Task requirements: For the word "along", find each line in the entries where it occurs and copy that line.
-=-=-=-=-
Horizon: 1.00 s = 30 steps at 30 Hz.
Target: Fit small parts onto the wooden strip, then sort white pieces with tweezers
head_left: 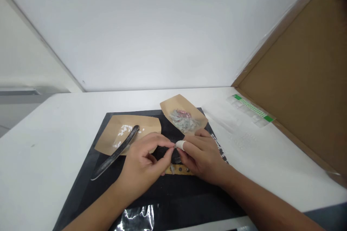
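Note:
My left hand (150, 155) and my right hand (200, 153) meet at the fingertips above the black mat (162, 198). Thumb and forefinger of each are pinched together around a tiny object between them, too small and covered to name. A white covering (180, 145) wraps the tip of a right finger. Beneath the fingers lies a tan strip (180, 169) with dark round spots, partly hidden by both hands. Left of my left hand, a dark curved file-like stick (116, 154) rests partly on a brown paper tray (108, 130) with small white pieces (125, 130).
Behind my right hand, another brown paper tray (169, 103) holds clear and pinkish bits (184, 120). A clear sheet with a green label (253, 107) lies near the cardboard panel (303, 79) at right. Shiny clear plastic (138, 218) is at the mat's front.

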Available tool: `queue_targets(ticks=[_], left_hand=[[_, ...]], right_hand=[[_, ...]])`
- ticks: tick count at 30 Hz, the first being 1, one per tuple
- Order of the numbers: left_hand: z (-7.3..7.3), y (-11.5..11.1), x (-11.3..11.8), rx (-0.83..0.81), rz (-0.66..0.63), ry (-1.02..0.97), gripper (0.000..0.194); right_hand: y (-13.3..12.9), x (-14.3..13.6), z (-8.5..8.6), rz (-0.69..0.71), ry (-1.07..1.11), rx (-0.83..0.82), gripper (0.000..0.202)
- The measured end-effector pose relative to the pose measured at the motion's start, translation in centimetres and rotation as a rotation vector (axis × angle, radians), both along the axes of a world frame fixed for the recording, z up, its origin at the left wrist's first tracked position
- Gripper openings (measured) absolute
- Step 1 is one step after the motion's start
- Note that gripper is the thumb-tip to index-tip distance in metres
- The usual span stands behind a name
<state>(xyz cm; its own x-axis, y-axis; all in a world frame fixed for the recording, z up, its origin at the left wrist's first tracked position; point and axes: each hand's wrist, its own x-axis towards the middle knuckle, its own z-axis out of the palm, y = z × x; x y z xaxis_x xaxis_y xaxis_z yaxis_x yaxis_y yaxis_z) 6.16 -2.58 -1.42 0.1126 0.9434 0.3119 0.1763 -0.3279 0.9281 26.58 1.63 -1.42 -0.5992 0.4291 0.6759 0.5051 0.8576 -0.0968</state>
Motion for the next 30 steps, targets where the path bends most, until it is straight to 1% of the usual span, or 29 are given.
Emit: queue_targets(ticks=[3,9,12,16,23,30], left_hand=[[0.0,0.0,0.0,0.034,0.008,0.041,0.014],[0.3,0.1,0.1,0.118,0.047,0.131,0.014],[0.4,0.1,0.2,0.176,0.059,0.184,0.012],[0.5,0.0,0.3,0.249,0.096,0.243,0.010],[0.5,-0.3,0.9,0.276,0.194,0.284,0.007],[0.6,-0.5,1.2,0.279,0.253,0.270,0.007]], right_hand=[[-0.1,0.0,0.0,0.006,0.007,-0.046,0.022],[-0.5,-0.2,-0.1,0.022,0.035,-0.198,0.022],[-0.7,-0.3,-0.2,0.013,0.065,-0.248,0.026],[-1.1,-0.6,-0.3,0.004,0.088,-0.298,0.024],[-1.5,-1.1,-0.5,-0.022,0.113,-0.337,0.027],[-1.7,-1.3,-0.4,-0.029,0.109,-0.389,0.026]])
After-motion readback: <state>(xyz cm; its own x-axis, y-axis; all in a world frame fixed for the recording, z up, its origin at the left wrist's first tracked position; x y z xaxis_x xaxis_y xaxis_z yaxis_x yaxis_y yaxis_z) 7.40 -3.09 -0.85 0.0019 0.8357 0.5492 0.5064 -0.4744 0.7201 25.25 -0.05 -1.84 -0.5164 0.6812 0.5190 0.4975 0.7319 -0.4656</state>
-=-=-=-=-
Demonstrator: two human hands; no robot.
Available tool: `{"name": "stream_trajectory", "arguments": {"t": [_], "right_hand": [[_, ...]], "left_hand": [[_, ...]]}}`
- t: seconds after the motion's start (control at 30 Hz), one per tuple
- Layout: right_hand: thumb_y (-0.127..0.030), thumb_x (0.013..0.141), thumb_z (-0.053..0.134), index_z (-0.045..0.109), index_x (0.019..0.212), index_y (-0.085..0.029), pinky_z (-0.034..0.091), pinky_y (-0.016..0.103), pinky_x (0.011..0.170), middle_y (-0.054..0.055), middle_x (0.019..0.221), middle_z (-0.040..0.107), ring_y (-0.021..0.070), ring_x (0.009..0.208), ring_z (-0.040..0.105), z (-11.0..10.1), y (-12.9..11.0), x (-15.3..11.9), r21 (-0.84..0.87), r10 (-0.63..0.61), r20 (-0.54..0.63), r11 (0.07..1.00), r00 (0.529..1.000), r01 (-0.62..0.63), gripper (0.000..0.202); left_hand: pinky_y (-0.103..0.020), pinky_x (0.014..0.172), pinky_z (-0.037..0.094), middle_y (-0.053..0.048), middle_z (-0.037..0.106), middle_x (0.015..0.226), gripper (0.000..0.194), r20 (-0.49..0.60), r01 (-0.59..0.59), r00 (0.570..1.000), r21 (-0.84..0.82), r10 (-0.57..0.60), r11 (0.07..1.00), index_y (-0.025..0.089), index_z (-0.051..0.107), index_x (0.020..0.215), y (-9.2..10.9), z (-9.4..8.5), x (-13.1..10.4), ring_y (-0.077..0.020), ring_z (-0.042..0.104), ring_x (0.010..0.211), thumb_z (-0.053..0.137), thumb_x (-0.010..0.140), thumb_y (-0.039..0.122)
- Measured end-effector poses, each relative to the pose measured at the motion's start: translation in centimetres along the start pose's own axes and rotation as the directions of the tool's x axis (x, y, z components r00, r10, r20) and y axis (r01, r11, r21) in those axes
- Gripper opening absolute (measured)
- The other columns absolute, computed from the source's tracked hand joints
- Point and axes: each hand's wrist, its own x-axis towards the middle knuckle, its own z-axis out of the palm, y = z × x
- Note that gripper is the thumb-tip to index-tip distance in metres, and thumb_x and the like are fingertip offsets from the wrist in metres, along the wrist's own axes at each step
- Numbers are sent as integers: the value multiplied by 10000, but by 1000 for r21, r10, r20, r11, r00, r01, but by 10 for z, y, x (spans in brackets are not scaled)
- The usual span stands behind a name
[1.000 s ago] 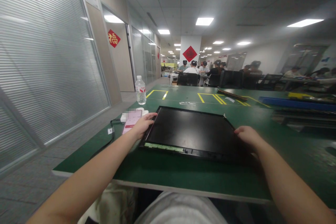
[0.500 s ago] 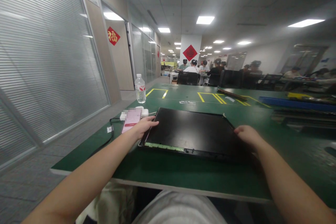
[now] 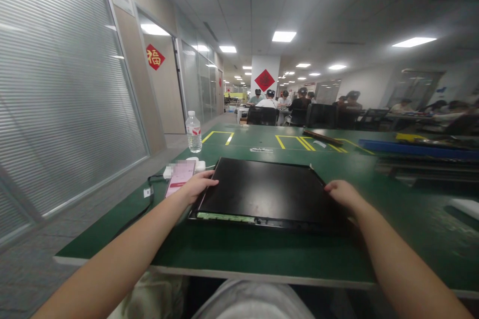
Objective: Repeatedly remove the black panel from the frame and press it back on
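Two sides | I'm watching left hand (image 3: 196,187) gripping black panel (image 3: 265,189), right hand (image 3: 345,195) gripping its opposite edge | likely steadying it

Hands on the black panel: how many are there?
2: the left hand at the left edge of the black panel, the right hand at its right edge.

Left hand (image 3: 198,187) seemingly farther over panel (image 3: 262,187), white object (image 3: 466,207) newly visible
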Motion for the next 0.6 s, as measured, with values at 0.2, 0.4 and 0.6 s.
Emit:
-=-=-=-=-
Reply:
- The measured end-effector pose relative to the pose measured at the motion's start, translation in centimetres and rotation as a rotation vector (axis × angle, radians), both along the axes of a world frame fixed for the recording, z up, its origin at the left wrist's first tracked position
- Measured end-effector poses, each relative to the pose measured at the motion's start: translation in centimetres along the start pose's own axes and rotation as the directions of the tool's x axis (x, y, z components r00, r10, r20) and y axis (r01, r11, r21) in those axes
- Note that gripper is the thumb-tip to index-tip distance in metres, and thumb_x and the like are fingertip offsets from the wrist in metres, along the wrist's own axes at each step

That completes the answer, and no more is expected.